PS: à lire aussi cet excellent papier sur les origines politiques broussailleuses de notre sourcilleux Droppy: http://www.centpapiers.com/quand-le-tapis-diznogoud-reve-de-devenir-calife-a-la-place-du-calife/

NOTES

1Ce qui reste à démontrer si on aligne ce pauvre Sarko, le minable Copé et le patibulaire Poisson.
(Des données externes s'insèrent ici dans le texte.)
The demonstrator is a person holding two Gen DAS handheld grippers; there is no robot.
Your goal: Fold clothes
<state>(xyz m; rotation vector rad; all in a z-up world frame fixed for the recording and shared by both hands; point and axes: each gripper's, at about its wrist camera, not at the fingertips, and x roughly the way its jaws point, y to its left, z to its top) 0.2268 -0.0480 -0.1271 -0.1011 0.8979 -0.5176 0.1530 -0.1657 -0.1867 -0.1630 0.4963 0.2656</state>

2« Réformes » comme ils disent à droite comme à gauche, que je qualifierai plutôt d'attaques contre la classe ouvrière. Cela dit, et personne ne s'en est aperçu (sous les chants syndicaux) mais la retraite est devenue une relégation, une honte. Nos sociologues et les politiciens nous assurent que c'est pour gagner plus d'argents que des retraités retravaillent. Stupidité, sans oublier le nombre de volontaires bénévoles pour des activités caritatives ou associatives très hiérarchisées, la retraite est une mort sociale, comme je ne cesse de le répéter. Et un vieillissement avec une meilleure santé ne donne pas forcément une envie de rentier touristique (quel ennui ou quelle impossibilité financière!) . Je connais désormais trop de gens d'en haut ou d'en bas, humiliés ou en désarroi après départ en retraite, pour douter que cette perspective soit envisagée désormais comme une joie, une libération, alors qu'elle se rapproche de plus en plus de la condition d'isolement du chômeur ! Moi-même j'ai honte d'être parti à 55 ans. Lors de manifs je me suis d'ailleurs engueulé avec des syndicalistes sur ce sujet. L'allongement de la durée de travail dans la vie peut être aussi un allongement de l'espérance de vie... sociale, excepté pour les boulots de merde. Le communisme abolira la retraite, sans glorifier le travail puisque le travail sera intégré comme une activité ludique dans la vie quotidienne, comme diraient Lefebvre et Debord... et non plus cet imbécile cloisonnement dit activité/inactivité.